Consolação

O que me fascina nos metrôs é o caráter de surrealidade que evocam. Sinto uma paz que não consigo descrever. Tudo se transforma. As movimentadas ruas com suas frenéticas luzes e buzinas, mudanças climáticas e o venenoso dióxido de carbono dão lugar ao ritmo ordenado dos vagões que vão e vêm em intervalos de tempos regulares. O antes dessincronizado compasso das pessoas da superfície - que mais parecem(os) formigas - passa a um ajustamento em filas, em ordem, e em relativo silêncio. Todos ali têm destinos diferentes, por certo, mas naquele momento todos são iguais. O ambiente silencioso, neutro e de iluminação permanente, favorece uma atmosfera de "eternidade".

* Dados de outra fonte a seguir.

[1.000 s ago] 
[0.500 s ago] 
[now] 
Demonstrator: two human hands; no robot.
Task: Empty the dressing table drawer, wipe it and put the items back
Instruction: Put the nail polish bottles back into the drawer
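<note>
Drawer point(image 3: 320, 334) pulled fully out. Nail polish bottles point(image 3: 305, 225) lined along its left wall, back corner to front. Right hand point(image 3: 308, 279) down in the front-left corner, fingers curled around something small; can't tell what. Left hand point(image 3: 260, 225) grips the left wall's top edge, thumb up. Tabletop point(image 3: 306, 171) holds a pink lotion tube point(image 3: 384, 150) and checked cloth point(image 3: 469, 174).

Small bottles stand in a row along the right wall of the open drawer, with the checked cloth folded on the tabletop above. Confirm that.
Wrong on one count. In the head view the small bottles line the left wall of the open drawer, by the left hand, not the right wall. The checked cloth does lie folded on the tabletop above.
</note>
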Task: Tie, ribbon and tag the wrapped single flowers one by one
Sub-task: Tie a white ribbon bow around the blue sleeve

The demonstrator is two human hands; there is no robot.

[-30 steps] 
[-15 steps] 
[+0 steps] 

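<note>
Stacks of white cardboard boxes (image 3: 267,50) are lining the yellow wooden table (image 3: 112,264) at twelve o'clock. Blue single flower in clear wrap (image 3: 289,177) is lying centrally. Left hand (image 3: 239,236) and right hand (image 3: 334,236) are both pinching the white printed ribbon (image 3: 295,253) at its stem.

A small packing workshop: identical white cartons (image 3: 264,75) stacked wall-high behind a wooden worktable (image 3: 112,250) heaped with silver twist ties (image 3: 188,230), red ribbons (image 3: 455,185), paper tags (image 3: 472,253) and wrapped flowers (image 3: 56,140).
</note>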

Sinto-me como se ali fosse aquele momento em que as almas recolhem-se cansadas depois de um longo período de atividade. Todos esperam por seu vagão para um novo destino, sendo apenas um momento de reflexão e de novo alento, antes de voltar à confusão dialética da superfície. O metrô é portanto como um breve mergulho no inconsciente, no limbo, no além-vida. É como o vácuo momentâneo antes de um novo giro no Samsara.
Guiando a locomotiva vai sempre uma figura solitária e em silêncio, que passa tão rápido que não o vemos. Imagino-a sempre como um anjo que guia o nosso destino naquele momento, recolhendo as errantes almas que buscam alento e transportando-as para a próxima estação.
E foi assim que minha alma errante e partida ali se viu, tal como num espelho. E no meio de tantas outras, encontrou o que mais precisava: Consolação.